* Task description *
Every line below from the one containing "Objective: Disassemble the" through the one containing "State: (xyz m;" is to be printed exactly, with the pictures omitted.

* Exercise data *

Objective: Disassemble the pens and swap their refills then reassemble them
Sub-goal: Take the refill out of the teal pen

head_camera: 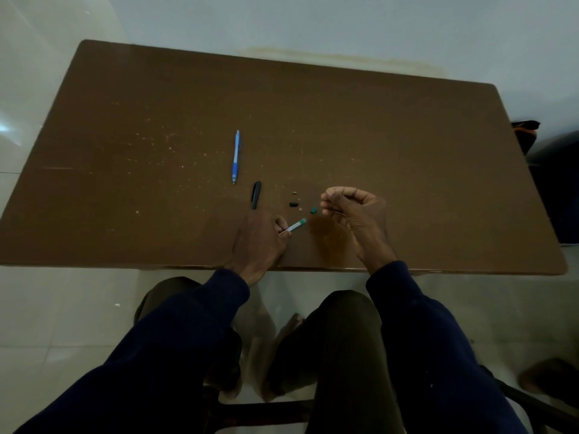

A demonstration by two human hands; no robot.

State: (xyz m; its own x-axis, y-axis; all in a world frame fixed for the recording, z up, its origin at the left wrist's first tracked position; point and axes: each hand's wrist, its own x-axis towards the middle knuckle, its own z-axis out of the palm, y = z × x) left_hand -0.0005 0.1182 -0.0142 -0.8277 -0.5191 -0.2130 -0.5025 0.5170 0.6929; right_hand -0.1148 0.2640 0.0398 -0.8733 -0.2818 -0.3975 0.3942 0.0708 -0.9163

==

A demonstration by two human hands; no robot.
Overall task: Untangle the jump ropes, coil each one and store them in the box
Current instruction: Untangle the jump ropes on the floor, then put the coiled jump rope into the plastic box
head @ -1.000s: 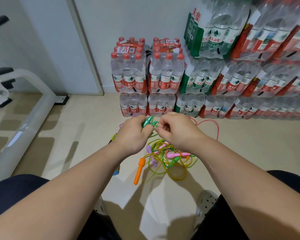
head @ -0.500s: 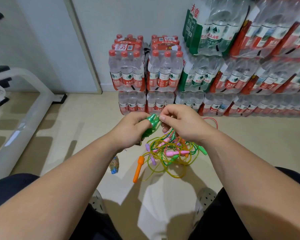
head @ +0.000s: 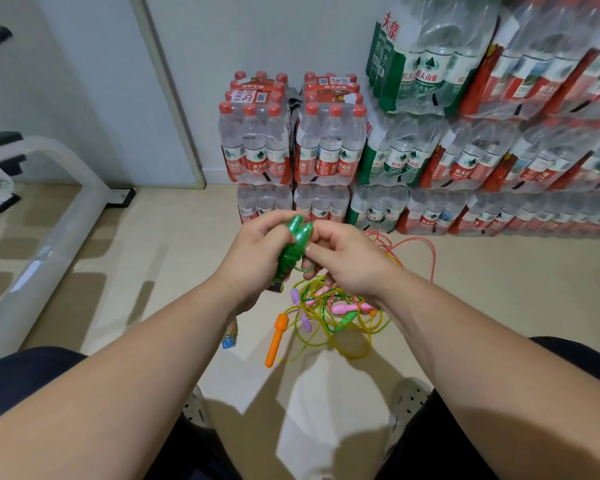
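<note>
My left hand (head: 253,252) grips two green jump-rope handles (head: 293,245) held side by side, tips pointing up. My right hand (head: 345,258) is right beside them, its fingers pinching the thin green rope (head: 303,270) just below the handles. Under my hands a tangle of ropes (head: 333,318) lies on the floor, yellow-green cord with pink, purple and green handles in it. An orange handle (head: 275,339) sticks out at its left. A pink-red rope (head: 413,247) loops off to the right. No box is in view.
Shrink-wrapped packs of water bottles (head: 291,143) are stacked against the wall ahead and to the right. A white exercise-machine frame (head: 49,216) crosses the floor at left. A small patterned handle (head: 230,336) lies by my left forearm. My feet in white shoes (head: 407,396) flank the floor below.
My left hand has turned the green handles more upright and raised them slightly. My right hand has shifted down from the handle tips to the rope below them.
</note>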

* Completed task *
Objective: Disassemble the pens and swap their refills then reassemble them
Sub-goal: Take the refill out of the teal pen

head_camera: 

A demonstration by two human hands; no robot.

State: (xyz m; its own x-axis, y-axis; all in a world frame fixed for the recording, z up, its origin at the left wrist's first tracked position; point and axes: each hand's wrist, its own x-axis towards the middle knuckle, its own z-axis out of the palm, y = z × x) left_hand -0.0005 0.1182 -0.0142 -0.8277 -0.5191 -0.2130 -0.5025 0.5170 0.6929; right_hand -0.1148 0.2640 0.0398 -0.8733 -0.2818 -0.3975 0.3942 0.0708 -0.9163

That completes the response to the exercise.